Because, apart from peaks of the Transantarctic Mountains that protrude above the ice, the region is covered by the vast West Antarctic Ice Sheet, it is very difficult to explore the geology of the West Antarctic Rift, so that it is less well known than other major rift valleys. It is known, however, that like the East African Rift, the West Antarctic Rift is actually a number of much shorter rifts that cross Antarctica. There is also a sharp division between older, broader Paleogene rifts including the Ross Sea Basin and the younger, narrower Terror Rift. There are also a large number of failed rifts extending as far as Berkner Island.
Although many rifts within the West Antarctic Rift system are no longer active, it is now known that West Antarctica is moving away from the East Antarctic Craton in a north/northeasterly direction (approximately in the direction of the South Georgia Islands at a rate of about 2 mm per year or 500,000 years per kilometre.

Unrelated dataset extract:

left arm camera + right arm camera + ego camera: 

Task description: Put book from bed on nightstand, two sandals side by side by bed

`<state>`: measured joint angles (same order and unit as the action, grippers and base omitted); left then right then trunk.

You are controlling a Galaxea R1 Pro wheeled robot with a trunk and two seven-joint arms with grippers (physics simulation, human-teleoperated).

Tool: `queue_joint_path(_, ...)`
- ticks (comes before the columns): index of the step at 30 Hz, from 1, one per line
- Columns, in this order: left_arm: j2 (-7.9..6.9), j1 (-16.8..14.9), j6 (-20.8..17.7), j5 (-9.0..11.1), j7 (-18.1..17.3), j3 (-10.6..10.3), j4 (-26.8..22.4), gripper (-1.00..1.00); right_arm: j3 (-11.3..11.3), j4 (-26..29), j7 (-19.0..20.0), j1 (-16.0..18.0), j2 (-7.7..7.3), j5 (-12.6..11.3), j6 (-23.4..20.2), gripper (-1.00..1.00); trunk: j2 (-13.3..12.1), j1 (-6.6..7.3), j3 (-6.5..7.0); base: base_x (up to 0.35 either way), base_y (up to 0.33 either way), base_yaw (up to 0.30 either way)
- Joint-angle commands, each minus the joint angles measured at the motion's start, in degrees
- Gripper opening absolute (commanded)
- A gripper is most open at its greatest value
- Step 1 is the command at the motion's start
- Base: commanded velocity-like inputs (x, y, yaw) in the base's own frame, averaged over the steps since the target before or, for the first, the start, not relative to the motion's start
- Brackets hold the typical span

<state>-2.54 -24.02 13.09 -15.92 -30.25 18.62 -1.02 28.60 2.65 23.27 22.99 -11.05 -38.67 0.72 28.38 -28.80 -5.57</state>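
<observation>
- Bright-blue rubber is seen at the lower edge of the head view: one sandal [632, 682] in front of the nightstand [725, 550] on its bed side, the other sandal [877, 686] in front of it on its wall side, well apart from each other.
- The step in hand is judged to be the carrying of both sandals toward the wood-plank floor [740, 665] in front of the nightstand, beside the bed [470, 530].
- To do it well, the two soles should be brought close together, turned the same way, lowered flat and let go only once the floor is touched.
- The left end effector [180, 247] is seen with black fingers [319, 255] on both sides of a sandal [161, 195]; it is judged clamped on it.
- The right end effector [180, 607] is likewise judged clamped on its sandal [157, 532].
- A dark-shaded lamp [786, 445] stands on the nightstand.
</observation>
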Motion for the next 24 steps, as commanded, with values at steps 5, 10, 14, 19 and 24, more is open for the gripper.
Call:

The West Antarctic Rift is the source of all the recently active volcanoes within Antarctica, and of most of the major Antarctic mountain systems outside the Antarctic Peninsula. It is also believed to have a major influence on ice flows in West Antarctica, because fast moving ice streams are believed to be influenced by the lubrication provided by water-saturated till, which some argue could help cause breakup of the ice sheet if global warming accelerates.